El big data y la heladera llena

Si hay crisis económica, de nada sirven los bots de las redes y la manipulación. Lo real volvió a la política.

Los académicos y analistas del big data están cada vez más desconcertados. No han entendido que ni el algoritmo más sofisticado de una red social, ni las segmentaciones del electorado y los condicionamientos de los medios de comunicación son suficientes como para predecir un resultado electoral. Los 15 puntos que sacó la fórmula Fernández-Fernández sobre la de Macri-Pichetto aún son materia de discusión profunda, una semana después de las PASO. No es un logro del kirchnerismo, sino una reacción contra la hegemonía de un sistema que dejó afuera a más de la mitad del país. Nadie puede creer que el exceso de propaganda, manipulaciones y escenarios que pretendía arrear como ovejas a un electorado se haya desplomado como un castillo de naipes. Si hay una lección que dejó el resultado de las elecciones, más allá de los tres meses y medio de incertidumbre económica y corridas cambiarias, es la vuelta de la sociedad a la política, basada en la vivencia real de una economía. Para ser más claro: los medios pueden inyectar mensajes (como la teoría de la aguja hipodérmica) pero no reemplazan todavía a la imagen de la heladera llena.
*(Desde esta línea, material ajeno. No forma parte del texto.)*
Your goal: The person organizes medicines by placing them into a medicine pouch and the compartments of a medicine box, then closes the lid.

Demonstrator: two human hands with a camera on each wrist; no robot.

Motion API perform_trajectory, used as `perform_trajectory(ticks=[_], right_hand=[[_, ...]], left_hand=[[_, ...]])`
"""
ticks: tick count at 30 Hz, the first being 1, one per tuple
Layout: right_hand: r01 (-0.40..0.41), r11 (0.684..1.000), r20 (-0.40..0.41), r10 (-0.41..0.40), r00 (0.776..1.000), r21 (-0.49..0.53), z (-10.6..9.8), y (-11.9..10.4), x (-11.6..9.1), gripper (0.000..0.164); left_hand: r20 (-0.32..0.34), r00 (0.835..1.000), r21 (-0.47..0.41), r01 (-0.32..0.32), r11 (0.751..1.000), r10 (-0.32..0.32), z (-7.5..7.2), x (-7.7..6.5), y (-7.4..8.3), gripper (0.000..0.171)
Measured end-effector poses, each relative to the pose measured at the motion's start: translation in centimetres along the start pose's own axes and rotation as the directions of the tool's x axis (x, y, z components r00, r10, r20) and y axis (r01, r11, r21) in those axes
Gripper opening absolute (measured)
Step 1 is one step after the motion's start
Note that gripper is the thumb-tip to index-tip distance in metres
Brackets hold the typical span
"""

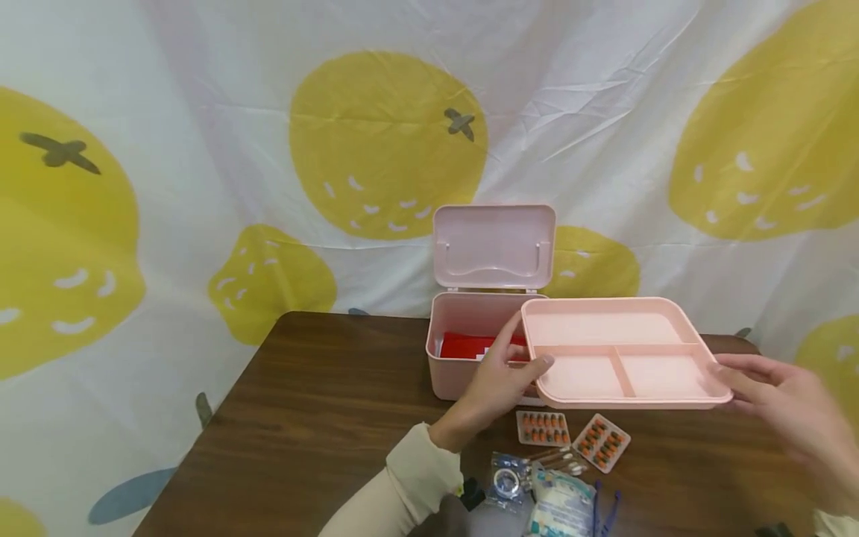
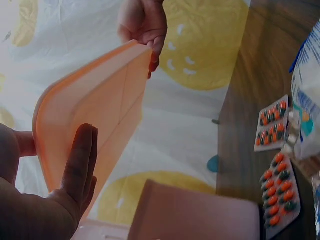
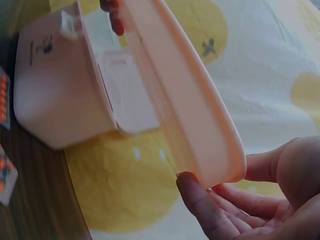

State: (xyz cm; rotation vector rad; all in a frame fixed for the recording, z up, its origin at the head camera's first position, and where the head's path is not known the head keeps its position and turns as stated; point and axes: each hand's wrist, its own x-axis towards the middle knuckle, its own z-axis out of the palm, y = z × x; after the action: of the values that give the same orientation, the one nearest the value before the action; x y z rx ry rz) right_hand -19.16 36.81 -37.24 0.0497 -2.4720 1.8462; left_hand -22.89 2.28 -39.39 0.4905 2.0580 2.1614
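A pink divided tray (image 1: 607, 324) with three compartments is held up in the air, tilted toward the head camera. My left hand (image 1: 496, 380) grips its left end, thumb on the rim and fingers underneath, as the left wrist view shows. At the other end my right hand (image 1: 785, 395) pinches the corner between thumb and fingers. Behind and left of the tray stands a pink box (image 1: 446, 377) with its lid (image 1: 494, 246) raised. Inside the box lies a red pouch (image 1: 463, 345) with a white mark, partly hidden by the left hand.
On the brown table (image 1: 322, 403) lie two capsule blister packs (image 1: 542, 429), cotton swabs (image 1: 560, 459), a bagged roll of tape (image 1: 506, 481), a white-and-blue packet (image 1: 562, 503) and blue tweezers (image 1: 609, 514). A lemon-print curtain (image 1: 389, 276) hangs behind the table.
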Motion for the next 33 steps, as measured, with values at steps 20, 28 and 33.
perform_trajectory(ticks=[20,28,33], right_hand=[[0.149,0.981,0.307,-0.105,0.946,-0.122,8.0,-3.2,-0.2,0.064],[0.149,0.986,0.369,-0.111,0.923,-0.077,11.8,-4.0,-0.5,0.068],[0.167,0.986,0.449,-0.156,0.88,0.015,14.2,-4.1,-0.7,0.076]], left_hand=[[0.117,0.992,0.054,0.047,0.997,-0.053,-11.0,-4.1,2.7,0.097],[0.103,0.982,0.134,0.141,0.981,-0.155,-14.9,-6.4,3.1,0.1],[0.109,0.983,0.186,0.128,0.974,-0.15,-17.4,-7.8,3.1,0.094]])
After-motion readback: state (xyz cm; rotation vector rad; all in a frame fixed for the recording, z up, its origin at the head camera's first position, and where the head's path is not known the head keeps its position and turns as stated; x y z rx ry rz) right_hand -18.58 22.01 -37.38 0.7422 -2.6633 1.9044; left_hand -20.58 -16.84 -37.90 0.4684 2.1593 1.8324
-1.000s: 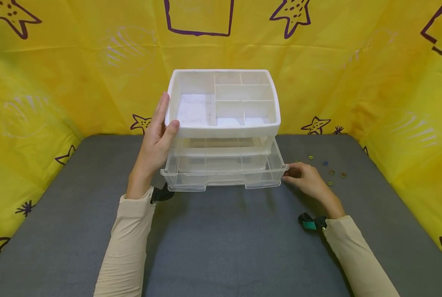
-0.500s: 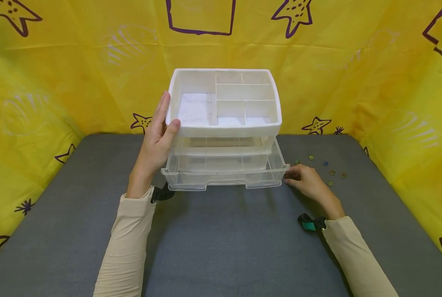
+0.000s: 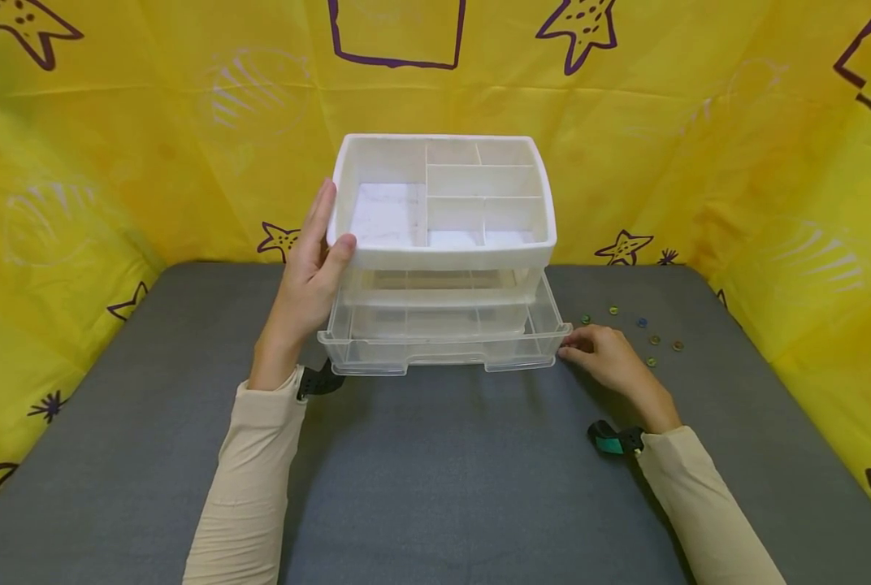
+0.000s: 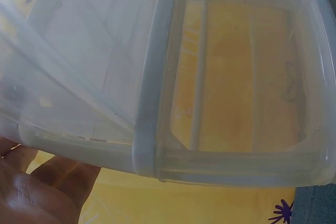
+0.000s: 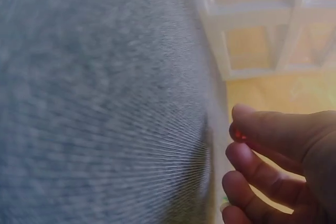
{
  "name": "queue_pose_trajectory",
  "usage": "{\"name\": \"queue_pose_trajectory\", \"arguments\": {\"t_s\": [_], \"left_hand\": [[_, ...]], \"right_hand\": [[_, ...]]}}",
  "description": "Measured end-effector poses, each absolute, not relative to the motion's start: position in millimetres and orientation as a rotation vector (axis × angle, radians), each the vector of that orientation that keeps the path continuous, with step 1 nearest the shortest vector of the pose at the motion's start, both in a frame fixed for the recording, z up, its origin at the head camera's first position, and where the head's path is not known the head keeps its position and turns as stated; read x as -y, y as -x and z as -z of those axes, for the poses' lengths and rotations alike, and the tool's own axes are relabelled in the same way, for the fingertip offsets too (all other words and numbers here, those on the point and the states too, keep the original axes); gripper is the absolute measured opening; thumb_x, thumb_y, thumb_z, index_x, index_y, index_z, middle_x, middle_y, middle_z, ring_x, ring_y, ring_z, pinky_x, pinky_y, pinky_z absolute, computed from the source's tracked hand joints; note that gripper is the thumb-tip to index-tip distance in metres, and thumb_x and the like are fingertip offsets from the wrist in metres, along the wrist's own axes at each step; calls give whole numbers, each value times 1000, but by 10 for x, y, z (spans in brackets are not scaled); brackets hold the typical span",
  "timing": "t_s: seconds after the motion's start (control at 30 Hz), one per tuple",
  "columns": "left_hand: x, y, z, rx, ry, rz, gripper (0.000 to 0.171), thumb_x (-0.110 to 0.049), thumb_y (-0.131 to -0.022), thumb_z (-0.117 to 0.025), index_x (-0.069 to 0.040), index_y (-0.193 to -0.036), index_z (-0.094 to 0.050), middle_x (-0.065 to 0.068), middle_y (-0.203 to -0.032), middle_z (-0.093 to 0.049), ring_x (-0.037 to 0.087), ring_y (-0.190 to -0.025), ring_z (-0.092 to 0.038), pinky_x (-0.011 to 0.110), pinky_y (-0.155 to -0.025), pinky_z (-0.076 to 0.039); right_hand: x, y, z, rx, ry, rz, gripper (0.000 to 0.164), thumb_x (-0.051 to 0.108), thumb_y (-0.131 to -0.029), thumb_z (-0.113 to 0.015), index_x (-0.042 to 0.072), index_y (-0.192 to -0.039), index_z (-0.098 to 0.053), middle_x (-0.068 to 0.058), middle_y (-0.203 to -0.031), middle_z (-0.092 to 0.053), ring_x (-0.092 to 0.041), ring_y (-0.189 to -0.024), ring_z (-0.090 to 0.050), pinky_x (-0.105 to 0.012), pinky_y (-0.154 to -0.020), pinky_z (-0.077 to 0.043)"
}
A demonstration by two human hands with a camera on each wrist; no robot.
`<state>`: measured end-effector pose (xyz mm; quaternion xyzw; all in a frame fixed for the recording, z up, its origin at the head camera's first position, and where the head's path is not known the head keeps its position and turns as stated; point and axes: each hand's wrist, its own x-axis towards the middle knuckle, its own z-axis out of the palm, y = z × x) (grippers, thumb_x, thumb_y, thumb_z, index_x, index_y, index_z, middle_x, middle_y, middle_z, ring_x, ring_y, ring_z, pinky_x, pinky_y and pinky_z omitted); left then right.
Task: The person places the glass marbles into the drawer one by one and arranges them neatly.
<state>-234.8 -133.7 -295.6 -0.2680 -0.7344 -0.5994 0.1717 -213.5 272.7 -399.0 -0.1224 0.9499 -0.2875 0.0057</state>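
A white plastic drawer organizer (image 3: 450,258) stands at the far middle of the table, its divided top tray (image 3: 384,213) facing up. The clear bottom drawer (image 3: 443,354) is pulled out toward me. My left hand (image 3: 305,276) grips the organizer's upper left side, thumb on the front rim and fingers along the side. Right of the drawer's front corner, my right hand (image 3: 609,357) is low over the table. In the right wrist view its thumb and forefinger pinch a small red glassy bead (image 5: 240,135), mostly covered by the fingertips.
Several small round glassy beads lie loose right of the organizer, among them a blue one (image 3: 642,322) and a green one (image 3: 613,310). A grey cloth (image 3: 435,487) covers the table. Yellow patterned fabric (image 3: 435,97) hangs behind and at both sides.
The right hand has shifted very slightly beside the drawer corner, and its fingers have changed pose a little. The left hand and the organizer look still.
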Motion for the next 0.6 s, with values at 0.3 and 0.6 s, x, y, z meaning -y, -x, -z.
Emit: {"name": "queue_pose_trajectory", "arguments": {"t_s": [0.3,0.6], "left_hand": [[1341,2353,2963,2080,764,1716,63,-10,-104,-47,-16,-160,-18,-8,-167,-12,22,-143,-33,24,-109,-39],[1338,2352,2961,2088,759,1713,63,-10,-104,-47,-16,-160,-18,-8,-167,-11,20,-145,-31,25,-110,-37]], "right_hand": [[-2754,2125,3906,-2987,349,946,24,20,-95,-68,-1,-107,-73,-16,-100,-74,-26,-88,-67,-32,-74,-52],[-2749,2053,3739,-2963,362,1037,28,21,-96,-66,-1,-113,-71,-18,-105,-73,-25,-89,-66,-25,-71,-52]]}}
La lección es que si la política es un arte de armonizar las demandas de una sociedad -en constante tensión y grietas que no cierran-, esta vez la comunicación no pudo pasarla por arriba. En 2015, el sistema fue distinto. Dejando la economía de lado, el electorado se volcó a comprar otro relato, volcado sobre el discurso centrado en la corrupción política. La estrategia funcionó y con creces. Macri ganó en el ballotage y se consolidó en las legislativas de 2017. Pero el sistema no puede sostenerse solo de relatos. Y ante el desplome económico, hubo respuesta en las urnas.